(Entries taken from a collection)
<<<<

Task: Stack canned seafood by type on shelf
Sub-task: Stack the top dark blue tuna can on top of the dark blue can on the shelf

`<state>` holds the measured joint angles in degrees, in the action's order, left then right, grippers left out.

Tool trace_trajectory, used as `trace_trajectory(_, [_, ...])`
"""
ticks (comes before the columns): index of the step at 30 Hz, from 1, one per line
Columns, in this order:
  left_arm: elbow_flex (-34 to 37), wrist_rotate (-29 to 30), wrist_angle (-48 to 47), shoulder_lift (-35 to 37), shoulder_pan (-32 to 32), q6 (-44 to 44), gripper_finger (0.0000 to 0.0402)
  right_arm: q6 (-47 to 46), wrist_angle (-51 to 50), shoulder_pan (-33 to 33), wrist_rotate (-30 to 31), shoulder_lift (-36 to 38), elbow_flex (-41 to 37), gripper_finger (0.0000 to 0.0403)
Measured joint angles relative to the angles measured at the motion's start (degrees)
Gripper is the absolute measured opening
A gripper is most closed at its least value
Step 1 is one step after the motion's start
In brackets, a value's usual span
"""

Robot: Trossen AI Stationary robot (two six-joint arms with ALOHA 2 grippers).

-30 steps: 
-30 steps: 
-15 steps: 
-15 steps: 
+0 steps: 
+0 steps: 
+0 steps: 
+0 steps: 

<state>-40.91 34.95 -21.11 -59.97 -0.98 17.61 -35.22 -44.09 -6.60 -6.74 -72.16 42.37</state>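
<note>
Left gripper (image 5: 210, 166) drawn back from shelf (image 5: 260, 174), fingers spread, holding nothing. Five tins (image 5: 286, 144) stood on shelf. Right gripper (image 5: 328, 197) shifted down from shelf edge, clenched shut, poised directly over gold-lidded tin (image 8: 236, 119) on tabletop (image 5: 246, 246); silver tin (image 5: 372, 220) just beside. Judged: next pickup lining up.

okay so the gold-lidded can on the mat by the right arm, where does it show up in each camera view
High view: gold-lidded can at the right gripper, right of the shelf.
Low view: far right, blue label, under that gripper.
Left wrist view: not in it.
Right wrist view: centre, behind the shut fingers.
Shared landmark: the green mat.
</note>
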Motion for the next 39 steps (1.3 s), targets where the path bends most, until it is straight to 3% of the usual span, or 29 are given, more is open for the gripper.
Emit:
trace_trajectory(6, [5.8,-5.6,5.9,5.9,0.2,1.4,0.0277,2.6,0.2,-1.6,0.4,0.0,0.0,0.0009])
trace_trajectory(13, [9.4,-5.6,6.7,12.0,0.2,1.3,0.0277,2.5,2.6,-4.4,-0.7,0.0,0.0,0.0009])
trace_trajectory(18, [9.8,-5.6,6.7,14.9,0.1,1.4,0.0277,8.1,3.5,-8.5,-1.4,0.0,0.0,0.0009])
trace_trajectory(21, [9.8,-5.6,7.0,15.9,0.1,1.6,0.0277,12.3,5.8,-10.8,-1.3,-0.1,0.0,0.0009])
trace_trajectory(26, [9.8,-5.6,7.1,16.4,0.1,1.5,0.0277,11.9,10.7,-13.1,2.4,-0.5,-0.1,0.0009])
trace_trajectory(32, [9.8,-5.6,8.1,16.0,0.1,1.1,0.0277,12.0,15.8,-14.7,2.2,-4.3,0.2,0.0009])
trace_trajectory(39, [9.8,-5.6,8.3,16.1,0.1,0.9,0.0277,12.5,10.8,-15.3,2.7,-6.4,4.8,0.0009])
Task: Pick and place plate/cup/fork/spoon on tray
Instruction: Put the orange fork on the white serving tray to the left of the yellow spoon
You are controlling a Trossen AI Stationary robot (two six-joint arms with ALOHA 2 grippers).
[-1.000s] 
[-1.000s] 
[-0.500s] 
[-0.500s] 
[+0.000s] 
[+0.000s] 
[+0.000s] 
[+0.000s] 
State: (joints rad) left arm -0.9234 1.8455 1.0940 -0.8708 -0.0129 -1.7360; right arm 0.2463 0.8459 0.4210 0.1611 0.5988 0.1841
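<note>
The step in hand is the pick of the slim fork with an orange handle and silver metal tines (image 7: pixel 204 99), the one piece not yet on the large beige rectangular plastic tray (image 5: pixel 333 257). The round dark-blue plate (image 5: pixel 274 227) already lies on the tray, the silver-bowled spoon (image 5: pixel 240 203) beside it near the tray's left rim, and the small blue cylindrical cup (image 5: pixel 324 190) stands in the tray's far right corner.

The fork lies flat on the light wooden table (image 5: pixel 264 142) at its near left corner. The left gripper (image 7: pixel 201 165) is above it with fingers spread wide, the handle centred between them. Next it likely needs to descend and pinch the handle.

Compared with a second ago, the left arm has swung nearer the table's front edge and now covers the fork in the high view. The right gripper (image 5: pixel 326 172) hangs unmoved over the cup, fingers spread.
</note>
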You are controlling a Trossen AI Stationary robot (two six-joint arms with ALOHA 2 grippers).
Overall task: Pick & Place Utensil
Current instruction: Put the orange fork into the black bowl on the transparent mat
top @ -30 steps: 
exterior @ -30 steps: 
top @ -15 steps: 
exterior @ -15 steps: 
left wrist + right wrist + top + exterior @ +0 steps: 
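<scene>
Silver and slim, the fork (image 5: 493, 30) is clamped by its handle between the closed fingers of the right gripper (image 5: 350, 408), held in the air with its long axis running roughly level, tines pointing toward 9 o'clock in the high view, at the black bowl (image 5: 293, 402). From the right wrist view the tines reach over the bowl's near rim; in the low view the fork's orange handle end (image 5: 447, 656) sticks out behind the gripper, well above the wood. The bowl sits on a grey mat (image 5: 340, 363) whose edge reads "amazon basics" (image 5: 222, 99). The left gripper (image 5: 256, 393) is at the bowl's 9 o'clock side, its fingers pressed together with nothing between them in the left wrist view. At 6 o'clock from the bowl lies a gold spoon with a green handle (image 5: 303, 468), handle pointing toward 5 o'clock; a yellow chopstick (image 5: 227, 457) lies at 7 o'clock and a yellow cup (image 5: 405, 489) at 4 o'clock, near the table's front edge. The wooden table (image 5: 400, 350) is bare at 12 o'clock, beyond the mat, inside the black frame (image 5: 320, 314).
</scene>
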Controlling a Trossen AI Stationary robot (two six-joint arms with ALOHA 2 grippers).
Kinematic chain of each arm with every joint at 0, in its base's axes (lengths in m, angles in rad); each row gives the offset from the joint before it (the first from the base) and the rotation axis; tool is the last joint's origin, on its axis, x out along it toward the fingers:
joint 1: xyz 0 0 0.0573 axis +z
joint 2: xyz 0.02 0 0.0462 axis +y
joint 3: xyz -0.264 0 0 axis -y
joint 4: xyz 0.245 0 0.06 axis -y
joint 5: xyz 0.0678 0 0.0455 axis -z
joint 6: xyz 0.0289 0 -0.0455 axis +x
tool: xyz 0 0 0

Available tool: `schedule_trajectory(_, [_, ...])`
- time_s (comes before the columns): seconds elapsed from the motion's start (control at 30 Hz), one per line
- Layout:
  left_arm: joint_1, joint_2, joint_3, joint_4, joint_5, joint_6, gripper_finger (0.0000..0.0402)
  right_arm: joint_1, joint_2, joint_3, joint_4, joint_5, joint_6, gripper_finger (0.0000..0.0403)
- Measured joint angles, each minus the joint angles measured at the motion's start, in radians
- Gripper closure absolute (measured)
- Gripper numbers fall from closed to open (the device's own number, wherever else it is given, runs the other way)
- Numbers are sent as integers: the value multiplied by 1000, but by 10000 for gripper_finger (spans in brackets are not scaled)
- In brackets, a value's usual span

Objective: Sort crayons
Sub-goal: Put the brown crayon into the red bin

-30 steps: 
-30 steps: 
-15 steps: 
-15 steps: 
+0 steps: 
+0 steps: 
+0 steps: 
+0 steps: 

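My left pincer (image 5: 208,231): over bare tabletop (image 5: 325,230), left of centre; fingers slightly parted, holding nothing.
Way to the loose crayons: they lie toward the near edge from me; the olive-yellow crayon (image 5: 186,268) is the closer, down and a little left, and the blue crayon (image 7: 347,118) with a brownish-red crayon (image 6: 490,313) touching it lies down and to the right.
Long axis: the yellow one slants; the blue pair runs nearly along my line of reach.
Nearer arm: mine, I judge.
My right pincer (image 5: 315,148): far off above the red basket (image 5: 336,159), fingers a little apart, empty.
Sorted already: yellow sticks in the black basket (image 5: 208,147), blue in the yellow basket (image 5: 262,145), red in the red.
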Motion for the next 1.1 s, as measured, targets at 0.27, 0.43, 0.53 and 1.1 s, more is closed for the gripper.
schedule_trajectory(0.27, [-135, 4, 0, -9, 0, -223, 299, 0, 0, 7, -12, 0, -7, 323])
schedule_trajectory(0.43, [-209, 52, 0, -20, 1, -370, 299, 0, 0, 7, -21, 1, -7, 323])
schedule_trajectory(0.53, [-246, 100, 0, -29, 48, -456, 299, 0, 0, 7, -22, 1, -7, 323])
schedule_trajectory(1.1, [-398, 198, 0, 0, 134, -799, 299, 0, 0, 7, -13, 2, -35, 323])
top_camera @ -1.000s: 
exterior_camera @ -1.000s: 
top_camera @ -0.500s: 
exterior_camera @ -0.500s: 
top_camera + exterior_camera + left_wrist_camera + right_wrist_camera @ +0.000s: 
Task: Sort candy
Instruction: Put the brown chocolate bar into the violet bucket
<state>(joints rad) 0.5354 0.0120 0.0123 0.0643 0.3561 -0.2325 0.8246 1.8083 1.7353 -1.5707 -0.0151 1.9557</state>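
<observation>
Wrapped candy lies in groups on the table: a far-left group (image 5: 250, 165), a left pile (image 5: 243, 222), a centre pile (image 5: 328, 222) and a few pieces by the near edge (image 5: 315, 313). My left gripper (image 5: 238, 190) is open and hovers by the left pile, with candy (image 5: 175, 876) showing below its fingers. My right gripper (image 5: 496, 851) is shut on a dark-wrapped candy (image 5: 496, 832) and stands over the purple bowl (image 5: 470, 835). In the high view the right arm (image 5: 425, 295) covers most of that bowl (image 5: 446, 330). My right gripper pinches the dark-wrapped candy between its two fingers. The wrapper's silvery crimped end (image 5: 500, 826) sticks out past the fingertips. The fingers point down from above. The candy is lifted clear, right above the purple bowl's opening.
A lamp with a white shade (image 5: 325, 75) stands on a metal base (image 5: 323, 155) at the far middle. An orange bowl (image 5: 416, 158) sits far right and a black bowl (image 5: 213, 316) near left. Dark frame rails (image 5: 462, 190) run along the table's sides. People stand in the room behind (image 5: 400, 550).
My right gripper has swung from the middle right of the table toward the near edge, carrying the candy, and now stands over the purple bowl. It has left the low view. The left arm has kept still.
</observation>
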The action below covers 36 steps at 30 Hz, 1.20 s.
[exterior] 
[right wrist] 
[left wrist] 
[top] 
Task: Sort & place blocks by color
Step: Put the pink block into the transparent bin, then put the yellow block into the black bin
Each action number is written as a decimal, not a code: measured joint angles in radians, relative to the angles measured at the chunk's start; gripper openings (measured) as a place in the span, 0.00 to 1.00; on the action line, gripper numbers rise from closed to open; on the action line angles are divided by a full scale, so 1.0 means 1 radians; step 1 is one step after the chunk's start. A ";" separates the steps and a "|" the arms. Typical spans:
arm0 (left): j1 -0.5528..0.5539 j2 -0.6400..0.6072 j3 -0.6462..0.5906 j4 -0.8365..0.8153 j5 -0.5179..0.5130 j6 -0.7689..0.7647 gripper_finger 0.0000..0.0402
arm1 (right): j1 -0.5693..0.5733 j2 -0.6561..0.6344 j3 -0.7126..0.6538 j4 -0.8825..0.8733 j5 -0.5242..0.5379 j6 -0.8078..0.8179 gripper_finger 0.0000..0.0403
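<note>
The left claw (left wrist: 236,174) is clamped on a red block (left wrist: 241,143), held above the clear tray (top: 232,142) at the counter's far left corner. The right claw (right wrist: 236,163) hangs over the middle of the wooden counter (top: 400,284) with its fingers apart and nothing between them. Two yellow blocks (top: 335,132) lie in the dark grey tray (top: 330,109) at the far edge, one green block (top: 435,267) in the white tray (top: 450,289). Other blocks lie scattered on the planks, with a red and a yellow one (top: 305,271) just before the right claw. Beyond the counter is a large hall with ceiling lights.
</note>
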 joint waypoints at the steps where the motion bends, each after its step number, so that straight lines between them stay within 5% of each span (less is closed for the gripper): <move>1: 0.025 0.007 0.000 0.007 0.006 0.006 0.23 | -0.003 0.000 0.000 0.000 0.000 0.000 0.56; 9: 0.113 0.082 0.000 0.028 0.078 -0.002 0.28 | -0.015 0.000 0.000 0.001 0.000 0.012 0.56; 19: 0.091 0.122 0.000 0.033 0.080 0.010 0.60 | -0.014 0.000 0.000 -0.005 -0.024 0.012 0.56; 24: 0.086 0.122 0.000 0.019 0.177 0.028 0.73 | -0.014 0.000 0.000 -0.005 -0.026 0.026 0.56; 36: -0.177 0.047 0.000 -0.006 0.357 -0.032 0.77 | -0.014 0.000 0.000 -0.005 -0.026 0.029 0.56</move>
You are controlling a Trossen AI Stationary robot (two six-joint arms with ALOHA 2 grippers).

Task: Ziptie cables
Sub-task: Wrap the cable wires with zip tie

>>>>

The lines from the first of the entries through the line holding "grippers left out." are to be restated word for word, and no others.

Solution for this exercise —
Task: Stack canned seafood by type on shelf
Sub-task: Stack the top dark blue tuna can on top of the dark blue can on the shelf

`<state>` holds the measured joint angles in degrees, in the action's order, left then right, grippers left out.

Nothing else belongs to the answer.